Each line below from the one containing "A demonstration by" through the one containing "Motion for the" is to be given again exactly, and no line outside that span.

── Supplied material

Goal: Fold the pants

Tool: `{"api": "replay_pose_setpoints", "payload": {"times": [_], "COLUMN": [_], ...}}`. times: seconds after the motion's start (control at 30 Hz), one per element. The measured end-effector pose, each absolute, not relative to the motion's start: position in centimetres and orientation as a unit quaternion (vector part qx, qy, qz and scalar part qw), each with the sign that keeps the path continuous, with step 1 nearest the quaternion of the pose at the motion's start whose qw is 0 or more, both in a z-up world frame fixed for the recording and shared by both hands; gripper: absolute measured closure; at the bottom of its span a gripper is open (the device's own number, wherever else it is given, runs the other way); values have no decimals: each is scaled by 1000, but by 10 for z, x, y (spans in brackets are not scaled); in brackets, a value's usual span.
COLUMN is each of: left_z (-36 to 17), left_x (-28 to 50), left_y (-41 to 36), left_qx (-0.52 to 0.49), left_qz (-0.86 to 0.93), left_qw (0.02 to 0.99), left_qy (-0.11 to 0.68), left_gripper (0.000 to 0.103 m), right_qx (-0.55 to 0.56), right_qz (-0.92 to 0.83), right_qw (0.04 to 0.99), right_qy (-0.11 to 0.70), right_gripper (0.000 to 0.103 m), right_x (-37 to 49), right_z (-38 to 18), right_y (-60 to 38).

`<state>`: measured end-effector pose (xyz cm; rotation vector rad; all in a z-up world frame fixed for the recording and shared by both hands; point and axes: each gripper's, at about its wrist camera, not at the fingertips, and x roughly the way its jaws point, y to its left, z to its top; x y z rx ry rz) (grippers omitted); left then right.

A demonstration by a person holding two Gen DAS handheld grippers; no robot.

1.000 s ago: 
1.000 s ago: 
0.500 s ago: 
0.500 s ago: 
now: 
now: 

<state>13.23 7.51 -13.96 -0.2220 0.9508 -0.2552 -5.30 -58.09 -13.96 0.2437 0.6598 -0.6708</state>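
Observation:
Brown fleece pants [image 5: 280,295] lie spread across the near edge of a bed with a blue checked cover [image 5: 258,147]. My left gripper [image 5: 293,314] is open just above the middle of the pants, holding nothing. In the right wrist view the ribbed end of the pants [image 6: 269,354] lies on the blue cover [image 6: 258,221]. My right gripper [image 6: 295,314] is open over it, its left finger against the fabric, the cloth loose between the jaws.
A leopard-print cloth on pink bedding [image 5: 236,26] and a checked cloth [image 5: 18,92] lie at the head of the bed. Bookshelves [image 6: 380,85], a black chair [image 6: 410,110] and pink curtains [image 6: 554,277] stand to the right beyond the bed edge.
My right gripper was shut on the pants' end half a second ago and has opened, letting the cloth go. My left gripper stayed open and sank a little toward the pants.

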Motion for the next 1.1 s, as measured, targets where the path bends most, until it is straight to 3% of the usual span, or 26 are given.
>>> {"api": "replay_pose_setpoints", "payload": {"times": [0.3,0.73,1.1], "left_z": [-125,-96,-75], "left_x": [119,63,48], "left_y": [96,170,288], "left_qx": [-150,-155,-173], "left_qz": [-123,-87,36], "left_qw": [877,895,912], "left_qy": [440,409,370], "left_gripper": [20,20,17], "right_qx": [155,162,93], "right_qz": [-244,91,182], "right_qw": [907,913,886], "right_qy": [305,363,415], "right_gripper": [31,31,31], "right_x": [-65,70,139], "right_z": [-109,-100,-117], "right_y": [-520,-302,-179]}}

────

▶ **Task result**:
A demonstration by a person holding two Gen DAS handheld grippers; no robot.

1.000 s ago: 
1.000 s ago: 
0.500 s ago: 
0.500 s ago: 
now: 
now: 

<state>13.23 7.51 -13.96 -0.2220 0.9508 -0.2552 -5.30 -58.09 -13.96 0.2437 0.6598 -0.6708</state>
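Observation:
Brown fleece pants [image 5: 280,295] lie spread across the near edge of a bed with a blue checked cover [image 5: 258,147]. My left gripper [image 5: 293,314] is open just above the middle of the pants, holding nothing. In the right wrist view the ribbed end of the pants [image 6: 269,354] lies on the blue cover [image 6: 258,221]. My right gripper [image 6: 295,314] is open over it, its left finger against the fabric, the cloth loose between the jaws.
A leopard-print cloth on pink bedding [image 5: 236,26] and a checked cloth [image 5: 18,92] lie at the head of the bed. Bookshelves [image 6: 380,85], a black chair [image 6: 410,110] and pink curtains [image 6: 554,277] stand to the right beyond the bed edge.
My right gripper was shut on the pants' end half a second ago and has opened, letting the cloth go. My left gripper stayed open and sank a little toward the pants.
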
Motion for the next 1.1 s, as measured, targets where the path bends most, until it is straight to 3% of the usual span, or 26 are given.

That completes the output for this exercise.